* [Problem to solve]
The data below should be retyped exactly, with the pictures left out.

* [Dataset section]

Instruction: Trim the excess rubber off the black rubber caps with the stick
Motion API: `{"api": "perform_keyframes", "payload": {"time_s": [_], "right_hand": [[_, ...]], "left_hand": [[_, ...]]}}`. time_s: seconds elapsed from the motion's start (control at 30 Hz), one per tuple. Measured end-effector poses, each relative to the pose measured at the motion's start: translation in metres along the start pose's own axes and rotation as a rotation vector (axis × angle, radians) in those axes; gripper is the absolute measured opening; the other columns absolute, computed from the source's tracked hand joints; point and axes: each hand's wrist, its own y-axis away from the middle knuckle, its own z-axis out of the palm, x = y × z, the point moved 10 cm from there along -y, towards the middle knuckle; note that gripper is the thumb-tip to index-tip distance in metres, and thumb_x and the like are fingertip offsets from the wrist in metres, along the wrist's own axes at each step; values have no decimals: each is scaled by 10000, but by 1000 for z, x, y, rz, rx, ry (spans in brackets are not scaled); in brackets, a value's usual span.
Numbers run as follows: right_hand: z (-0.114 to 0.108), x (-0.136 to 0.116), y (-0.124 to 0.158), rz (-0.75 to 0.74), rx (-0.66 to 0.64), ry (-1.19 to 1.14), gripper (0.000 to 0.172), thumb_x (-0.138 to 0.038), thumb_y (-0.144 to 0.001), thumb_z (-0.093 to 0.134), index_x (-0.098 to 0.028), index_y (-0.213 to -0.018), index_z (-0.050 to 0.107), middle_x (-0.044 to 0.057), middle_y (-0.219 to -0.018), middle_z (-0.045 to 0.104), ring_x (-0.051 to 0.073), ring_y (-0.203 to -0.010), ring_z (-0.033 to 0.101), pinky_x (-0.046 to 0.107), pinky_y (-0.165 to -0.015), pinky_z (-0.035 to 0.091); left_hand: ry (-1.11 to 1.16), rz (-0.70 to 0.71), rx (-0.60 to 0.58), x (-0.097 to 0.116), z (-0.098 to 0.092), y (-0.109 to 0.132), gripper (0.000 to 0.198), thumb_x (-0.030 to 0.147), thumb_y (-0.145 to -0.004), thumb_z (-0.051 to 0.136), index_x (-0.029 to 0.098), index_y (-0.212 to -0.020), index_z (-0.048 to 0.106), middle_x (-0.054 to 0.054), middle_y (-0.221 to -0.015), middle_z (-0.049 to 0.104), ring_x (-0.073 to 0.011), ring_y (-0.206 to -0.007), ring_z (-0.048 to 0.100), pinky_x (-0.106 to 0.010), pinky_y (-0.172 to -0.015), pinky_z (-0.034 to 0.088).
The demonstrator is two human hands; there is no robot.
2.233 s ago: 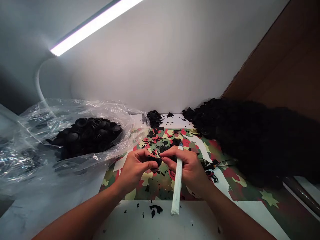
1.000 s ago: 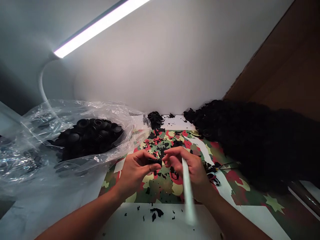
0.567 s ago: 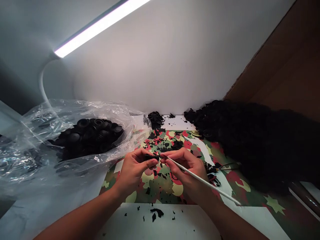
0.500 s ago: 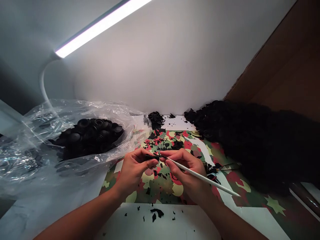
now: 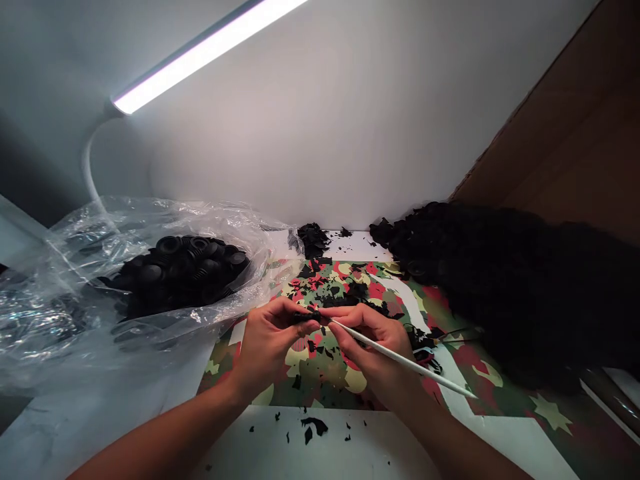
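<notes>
My left hand (image 5: 267, 340) pinches a small black rubber part (image 5: 306, 317) between thumb and fingers over the camouflage mat (image 5: 490, 373). My right hand (image 5: 373, 347) holds a thin white-handled blade tool (image 5: 405, 360), its tip against the part and its handle pointing down to the right. Black scraps lie on the mat under both hands.
A clear plastic bag (image 5: 65, 300) at the left holds a heap of black round caps (image 5: 180, 270). A big pile of black parts (image 5: 510, 280) fills the right side. A small scrap heap (image 5: 311, 239) sits by the wall. A lamp bar (image 5: 210, 50) glows overhead.
The white tool swung from pointing down toward me to lying flat toward the right, tip at the part. More black flakes lie on the white table edge.
</notes>
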Motion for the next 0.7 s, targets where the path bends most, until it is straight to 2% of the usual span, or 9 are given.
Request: {"api": "perform_keyframes", "payload": {"time_s": [0.13, 0.3, 0.37, 0.53, 0.63, 0.7], "right_hand": [[1, -11, 1, -129, 32, 160, 191, -267, -897, 662, -212, -715, 680, 80, -979, 811, 221, -755, 761, 334, -691, 609], [7, -38, 13, -494, 87, 361, 186, -200, -945, 586, -234, -776, 655, 59, -951, 800, 206, -796, 761, 319, -742, 616], [12, -44, 18, -583, 90, 436, 187, -176, -963, 551, -231, -816, 654, 68, -959, 792, 201, -809, 754, 316, -765, 615], [15, -36, 15, -478, 52, 493, 161, -155, -974, 538, -216, -900, 668, 78, -988, 781, 204, -847, 743, 316, -794, 605], [10, -27, 10, -411, 69, 467, 156, -181, -978, 542, -217, -994, 693, 64, -928, 784, 198, -791, 737, 307, -749, 597], [4, -20, 4, -345, 76, 427, 152, -210, -970, 557, -217, -964, 709, 58, -899, 786, 196, -752, 734, 304, -708, 589]], "left_hand": [[-47, 29, 37, 4, -2, 2, 229, 269, -634, 920, 153, -716, 740, -9, -659, 720, -131, -588, 637, -232, -578, 537], [-105, 19, 48, 0, -3, 4, 240, 293, -633, 919, 150, -719, 746, -24, -673, 723, -144, -609, 642, -239, -579, 543], [-100, 7, 46, -1, -2, 4, 248, 295, -620, 924, 152, -713, 744, -16, -660, 716, -135, -588, 630, -232, -559, 538], [-56, -5, 57, 1, 1, 5, 285, 310, -582, 940, 155, -671, 718, 1, -598, 692, -126, -537, 613, -230, -515, 535], [-39, 14, 56, 5, 2, 7, 295, 320, -563, 949, 157, -667, 727, -5, -607, 699, -133, -546, 626, -234, -515, 540], [-30, 36, 55, 6, 1, 9, 276, 305, -575, 947, 160, -688, 741, -13, -637, 715, -140, -577, 647, -241, -556, 560]]}}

* [Task answer]
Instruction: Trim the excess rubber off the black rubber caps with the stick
Motion API: `{"api": "perform_keyframes", "payload": {"time_s": [_], "right_hand": [[_, ...]], "left_hand": [[_, ...]]}}`. time_s: seconds elapsed from the motion's start (control at 30 Hz), one per tuple. Measured end-effector poses, each relative to the pose measured at the motion's start: translation in metres along the start pose's own axes and rotation as a rotation vector (axis × angle, radians) in those axes; gripper is the absolute measured opening; the other columns absolute, computed from the source's tracked hand joints; point and axes: each hand's wrist, its own y-axis away from the middle knuckle, its own z-axis out of the palm, x = y × z, the point moved 10 cm from there along -y, towards the middle knuckle; note that gripper is the thumb-tip to index-tip distance in metres, and thumb_x and the like are fingertip offsets from the wrist in metres, along the wrist's own axes at each step; values have no decimals: each is scaled by 10000, but by 1000 for z, x, y, rz, rx, ry (spans in brackets are not scaled); in brackets, a value's usual span.
Numbers run as follows: right_hand: z (-0.114 to 0.108), x (-0.136 to 0.116), y (-0.124 to 0.158), rz (-0.75 to 0.74), rx (-0.66 to 0.64), ry (-1.19 to 1.14), gripper (0.000 to 0.172), thumb_x (-0.138 to 0.038), thumb_y (-0.144 to 0.001), thumb_z (-0.093 to 0.134), index_x (-0.098 to 0.028), index_y (-0.213 to -0.018), index_z (-0.050 to 0.107), middle_x (-0.044 to 0.057), middle_y (-0.219 to -0.018), middle_z (-0.045 to 0.104), ring_x (-0.051 to 0.073), ring_y (-0.203 to -0.010), ring_z (-0.033 to 0.101), pinky_x (-0.046 to 0.107), pinky_y (-0.165 to -0.015), pinky_z (-0.035 to 0.091); left_hand: ry (-1.11 to 1.16), rz (-0.70 to 0.71), rx (-0.60 to 0.58), x (-0.097 to 0.116), z (-0.098 to 0.092), y (-0.109 to 0.132), gripper (0.000 to 0.198), thumb_x (-0.030 to 0.147), thumb_y (-0.145 to -0.004), thumb_z (-0.051 to 0.136), index_x (-0.029 to 0.098), index_y (-0.212 to -0.020), index_z (-0.048 to 0.106), middle_x (-0.054 to 0.054), middle_y (-0.221 to -0.015), middle_z (-0.049 to 0.104), ring_x (-0.073 to 0.011), ring_y (-0.206 to -0.007), ring_z (-0.048 to 0.100), pinky_x (-0.106 to 0.010), pinky_y (-0.172 to -0.015), pinky_z (-0.034 to 0.088).
The demonstrator is two human hands; there is no robot.
2.233 s ago: 
1.000 s ago: 
0.567 s ago: 
0.500 s ago: 
now: 
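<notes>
My left hand (image 5: 267, 340) pinches a small black rubber part (image 5: 306, 317) between thumb and fingers over the camouflage mat (image 5: 490, 373). My right hand (image 5: 373, 347) holds a thin white-handled blade tool (image 5: 405, 360), its tip against the part and its handle pointing down to the right. Black scraps lie on the mat under both hands.
A clear plastic bag (image 5: 65, 300) at the left holds a heap of black round caps (image 5: 180, 270). A big pile of black parts (image 5: 510, 280) fills the right side. A small scrap heap (image 5: 311, 239) sits by the wall. A lamp bar (image 5: 210, 50) glows overhead.
The white tool swung from pointing down toward me to lying flat toward the right, tip at the part. More black flakes lie on the white table edge.
</notes>
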Motion for the next 0.7 s, targets where the path bends most, until it is straight to 2% of the usual span, or 9 are given.
Request: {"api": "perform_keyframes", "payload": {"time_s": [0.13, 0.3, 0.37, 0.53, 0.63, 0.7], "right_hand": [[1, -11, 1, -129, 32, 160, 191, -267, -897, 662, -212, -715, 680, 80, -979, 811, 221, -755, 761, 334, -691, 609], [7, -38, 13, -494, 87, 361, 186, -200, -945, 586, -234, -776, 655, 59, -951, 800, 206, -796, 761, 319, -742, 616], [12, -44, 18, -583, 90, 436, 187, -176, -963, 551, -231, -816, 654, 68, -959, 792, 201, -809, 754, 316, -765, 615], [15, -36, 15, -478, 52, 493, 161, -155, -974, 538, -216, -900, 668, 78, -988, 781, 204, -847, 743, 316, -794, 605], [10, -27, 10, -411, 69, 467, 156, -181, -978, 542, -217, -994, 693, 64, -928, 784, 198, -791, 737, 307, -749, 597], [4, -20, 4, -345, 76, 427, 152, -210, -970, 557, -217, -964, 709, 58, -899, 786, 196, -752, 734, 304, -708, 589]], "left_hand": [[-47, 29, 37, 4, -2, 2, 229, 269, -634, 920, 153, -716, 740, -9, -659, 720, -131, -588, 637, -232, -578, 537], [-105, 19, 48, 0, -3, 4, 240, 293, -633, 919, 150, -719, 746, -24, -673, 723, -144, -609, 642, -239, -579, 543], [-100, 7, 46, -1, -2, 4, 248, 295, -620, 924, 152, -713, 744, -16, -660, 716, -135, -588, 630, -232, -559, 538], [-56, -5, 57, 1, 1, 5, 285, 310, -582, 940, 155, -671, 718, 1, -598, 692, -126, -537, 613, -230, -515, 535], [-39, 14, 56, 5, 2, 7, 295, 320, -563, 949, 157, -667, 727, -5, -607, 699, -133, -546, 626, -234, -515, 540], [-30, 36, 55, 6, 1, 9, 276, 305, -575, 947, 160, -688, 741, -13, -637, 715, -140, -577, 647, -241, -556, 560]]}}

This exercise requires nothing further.